ARAB AMERICAN HERITAGE MONTH
Juliette Kayyem has spent the last two decades managing complex policy initiatives and organizing government responses to major crises in both state and federal government. A national leader in homeland security, resiliency and safety, she is currently the Senior Belfer Lecturer in International Security at Harvard’s Kennedy School of Government, where she is faculty chair of the Homeland Security and Security and Global Health Projects. And if all of these credentials did not position her to lead at the time of this pandemic, there is also her service as President Obama’s Assistant Secretary for Intergovernmental Affairs at the Department of Homeland Security, where she played a pivotal role in major operations in response to the H1N1 pandemic and the BP Oil Spill response.
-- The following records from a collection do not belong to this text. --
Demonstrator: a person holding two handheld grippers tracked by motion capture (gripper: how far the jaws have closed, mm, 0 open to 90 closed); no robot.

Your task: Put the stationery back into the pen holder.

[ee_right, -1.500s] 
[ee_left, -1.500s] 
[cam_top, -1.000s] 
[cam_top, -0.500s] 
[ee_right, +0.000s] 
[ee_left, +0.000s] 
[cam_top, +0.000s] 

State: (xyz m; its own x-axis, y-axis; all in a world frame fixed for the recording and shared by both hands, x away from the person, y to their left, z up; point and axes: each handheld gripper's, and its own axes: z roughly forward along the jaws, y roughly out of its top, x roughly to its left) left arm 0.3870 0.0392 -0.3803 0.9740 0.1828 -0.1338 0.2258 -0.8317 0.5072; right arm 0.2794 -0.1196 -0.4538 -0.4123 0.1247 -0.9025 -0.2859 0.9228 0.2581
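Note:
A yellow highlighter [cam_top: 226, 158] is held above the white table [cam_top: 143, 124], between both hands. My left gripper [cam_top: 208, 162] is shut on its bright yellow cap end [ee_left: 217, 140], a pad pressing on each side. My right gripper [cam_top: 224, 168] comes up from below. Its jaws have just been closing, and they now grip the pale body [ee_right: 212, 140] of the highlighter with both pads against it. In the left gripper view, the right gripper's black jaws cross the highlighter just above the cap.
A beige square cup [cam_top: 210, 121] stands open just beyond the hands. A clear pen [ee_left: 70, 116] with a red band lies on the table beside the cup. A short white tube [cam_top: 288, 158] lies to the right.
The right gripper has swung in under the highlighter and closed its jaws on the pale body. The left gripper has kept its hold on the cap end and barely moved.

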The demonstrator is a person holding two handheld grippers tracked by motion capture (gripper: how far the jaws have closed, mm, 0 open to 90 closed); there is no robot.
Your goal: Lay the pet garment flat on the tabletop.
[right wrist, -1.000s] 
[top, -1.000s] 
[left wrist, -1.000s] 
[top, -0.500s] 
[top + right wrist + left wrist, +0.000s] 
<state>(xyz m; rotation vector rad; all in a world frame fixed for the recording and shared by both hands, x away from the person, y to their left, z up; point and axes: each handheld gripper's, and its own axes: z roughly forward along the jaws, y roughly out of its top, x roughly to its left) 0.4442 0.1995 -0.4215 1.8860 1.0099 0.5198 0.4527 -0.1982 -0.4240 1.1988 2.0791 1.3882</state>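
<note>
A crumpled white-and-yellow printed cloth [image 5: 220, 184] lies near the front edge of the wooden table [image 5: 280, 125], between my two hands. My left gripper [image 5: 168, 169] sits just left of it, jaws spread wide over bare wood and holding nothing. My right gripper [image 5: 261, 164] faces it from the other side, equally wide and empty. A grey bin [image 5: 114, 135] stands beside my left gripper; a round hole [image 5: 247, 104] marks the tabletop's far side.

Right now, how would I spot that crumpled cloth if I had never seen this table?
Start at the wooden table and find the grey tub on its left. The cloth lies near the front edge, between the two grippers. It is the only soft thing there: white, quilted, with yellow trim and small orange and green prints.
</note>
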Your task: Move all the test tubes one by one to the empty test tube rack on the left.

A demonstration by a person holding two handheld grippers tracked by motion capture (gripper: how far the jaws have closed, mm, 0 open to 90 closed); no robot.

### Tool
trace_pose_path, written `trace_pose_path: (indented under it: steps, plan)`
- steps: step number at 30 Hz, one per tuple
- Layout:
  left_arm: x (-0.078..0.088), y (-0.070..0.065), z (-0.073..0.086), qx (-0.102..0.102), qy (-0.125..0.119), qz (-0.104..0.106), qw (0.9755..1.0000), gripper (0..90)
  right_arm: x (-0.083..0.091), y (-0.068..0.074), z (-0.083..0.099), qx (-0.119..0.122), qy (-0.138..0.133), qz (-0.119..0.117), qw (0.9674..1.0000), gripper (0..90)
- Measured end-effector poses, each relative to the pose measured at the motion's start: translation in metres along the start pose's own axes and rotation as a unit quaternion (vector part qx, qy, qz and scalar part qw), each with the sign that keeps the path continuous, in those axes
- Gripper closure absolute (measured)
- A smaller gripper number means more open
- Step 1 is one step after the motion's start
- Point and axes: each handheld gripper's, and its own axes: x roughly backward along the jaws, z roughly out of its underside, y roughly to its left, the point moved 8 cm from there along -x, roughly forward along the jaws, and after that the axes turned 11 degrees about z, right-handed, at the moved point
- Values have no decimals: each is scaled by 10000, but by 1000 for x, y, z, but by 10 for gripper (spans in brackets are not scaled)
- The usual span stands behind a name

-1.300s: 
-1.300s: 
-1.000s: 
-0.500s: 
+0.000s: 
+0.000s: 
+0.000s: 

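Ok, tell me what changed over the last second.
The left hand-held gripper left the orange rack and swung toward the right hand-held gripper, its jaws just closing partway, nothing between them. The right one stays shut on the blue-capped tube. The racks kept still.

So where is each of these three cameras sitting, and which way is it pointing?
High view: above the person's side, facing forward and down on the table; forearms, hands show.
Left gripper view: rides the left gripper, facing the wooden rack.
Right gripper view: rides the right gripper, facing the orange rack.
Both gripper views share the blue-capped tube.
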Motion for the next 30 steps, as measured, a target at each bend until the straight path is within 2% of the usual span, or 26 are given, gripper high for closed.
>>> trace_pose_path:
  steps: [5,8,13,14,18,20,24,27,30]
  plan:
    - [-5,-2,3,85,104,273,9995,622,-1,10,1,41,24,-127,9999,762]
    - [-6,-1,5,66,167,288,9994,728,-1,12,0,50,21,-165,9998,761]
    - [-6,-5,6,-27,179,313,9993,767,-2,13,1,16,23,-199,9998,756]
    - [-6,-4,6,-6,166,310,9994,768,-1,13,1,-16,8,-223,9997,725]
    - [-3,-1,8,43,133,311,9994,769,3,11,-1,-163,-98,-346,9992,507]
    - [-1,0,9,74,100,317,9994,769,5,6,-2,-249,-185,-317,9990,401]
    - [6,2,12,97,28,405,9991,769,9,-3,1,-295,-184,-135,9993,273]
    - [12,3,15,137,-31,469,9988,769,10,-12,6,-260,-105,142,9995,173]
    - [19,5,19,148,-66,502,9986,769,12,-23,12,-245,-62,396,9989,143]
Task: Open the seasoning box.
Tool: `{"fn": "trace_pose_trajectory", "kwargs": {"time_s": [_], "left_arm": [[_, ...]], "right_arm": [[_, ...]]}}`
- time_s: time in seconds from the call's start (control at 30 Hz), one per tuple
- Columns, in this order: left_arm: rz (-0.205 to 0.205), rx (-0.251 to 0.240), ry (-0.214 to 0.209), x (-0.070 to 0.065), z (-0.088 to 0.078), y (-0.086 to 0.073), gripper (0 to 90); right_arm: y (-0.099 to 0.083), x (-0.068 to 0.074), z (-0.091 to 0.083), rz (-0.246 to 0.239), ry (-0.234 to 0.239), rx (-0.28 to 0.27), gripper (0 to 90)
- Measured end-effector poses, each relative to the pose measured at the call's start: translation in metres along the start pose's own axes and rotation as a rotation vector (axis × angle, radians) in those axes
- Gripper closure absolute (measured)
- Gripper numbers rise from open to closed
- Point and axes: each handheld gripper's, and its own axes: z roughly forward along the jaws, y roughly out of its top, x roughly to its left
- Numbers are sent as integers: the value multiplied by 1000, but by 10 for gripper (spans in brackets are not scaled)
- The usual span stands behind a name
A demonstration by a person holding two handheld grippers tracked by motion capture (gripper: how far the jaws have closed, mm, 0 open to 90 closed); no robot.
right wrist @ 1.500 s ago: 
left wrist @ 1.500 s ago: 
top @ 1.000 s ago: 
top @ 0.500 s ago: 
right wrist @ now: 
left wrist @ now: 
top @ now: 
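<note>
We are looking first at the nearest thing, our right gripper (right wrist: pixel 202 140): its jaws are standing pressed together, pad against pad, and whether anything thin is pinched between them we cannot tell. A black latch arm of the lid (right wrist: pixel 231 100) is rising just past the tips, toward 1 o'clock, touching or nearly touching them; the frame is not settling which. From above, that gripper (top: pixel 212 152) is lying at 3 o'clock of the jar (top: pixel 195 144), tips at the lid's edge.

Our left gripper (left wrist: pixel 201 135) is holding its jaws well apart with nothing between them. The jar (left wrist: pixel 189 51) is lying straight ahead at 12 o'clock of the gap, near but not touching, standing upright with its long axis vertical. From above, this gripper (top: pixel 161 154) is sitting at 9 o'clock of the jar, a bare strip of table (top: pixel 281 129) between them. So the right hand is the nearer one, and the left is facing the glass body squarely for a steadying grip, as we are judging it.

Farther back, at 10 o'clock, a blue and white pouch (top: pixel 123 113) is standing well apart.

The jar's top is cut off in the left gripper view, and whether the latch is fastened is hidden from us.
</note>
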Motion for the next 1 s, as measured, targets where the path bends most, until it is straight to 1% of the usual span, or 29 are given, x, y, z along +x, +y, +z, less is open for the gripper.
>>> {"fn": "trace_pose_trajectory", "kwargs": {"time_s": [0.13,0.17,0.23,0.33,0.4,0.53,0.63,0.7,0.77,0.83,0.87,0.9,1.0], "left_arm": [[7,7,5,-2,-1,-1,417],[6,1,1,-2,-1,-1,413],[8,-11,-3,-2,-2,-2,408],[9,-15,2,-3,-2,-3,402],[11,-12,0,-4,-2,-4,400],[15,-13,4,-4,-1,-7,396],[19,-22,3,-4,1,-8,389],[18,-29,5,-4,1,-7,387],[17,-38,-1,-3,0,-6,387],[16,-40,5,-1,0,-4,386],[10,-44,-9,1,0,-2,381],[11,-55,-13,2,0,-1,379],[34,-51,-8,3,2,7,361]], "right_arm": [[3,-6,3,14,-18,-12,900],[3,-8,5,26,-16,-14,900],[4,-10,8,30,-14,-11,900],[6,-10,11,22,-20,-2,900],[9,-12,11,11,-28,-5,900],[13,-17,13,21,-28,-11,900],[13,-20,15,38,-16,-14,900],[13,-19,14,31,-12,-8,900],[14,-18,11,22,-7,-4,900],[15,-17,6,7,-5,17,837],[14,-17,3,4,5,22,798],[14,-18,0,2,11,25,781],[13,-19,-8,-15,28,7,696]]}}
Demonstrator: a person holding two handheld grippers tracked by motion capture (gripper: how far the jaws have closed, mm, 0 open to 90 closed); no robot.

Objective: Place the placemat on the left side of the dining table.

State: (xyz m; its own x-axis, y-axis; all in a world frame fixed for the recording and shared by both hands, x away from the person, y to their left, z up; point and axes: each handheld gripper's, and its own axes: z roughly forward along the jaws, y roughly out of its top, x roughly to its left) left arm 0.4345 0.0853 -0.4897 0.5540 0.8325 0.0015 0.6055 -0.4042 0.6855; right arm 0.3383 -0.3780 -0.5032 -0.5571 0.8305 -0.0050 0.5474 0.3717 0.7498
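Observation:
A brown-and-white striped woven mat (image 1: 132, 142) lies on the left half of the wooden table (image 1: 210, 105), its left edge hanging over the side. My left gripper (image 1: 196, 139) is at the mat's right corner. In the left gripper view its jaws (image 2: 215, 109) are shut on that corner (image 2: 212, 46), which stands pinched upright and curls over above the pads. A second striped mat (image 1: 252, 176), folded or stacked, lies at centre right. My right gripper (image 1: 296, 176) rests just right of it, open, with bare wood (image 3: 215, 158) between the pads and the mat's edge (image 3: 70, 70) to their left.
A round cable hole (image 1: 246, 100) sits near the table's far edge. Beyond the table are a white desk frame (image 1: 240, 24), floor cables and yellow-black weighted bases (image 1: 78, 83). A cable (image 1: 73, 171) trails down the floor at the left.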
As the majority of our country socially distances at home in response to the Covid-19 outbreak, Juliette has become the face of tough-love crisis management: she will tell us what we need to hear, not necessarily what we want to hear. In the process, she is advising mayors, governors and CEOs, laying out a path forward for readers of her columns in The Atlantic, informing millions of viewers on CNN where she serves as a National Security Analyst, and teaching her many Twitter followers about the “preparedness paradox” and the need to understand a basic truth of this crisis: “Reality bites, but it is all we got.”
The truth is this well-informed guidance is similar to what the Pulitzer Prize finalist for editorial columns told us in her 2016 best-selling book, Security Mom: “In the struggle for resiliency, there is no finish line. There is only a plan, and a whole lot of learning, followed by a new and better plan.” Right now, we are all desperately seeking better plans to keep our loved ones safe and to get our country back. Even on getting our country back to normal, Juliette reminds us regularly that our “normal” will be a new, different one and she is getting us ready for that too.
As a long-time public servant who got her start as a civil rights lawyer for the Department of Justice, Juliette has long served as an inspiration to Arab Americans. We are proud to be sharing her with the rest of the world right now as she fights to improve our response to this deadly pandemic.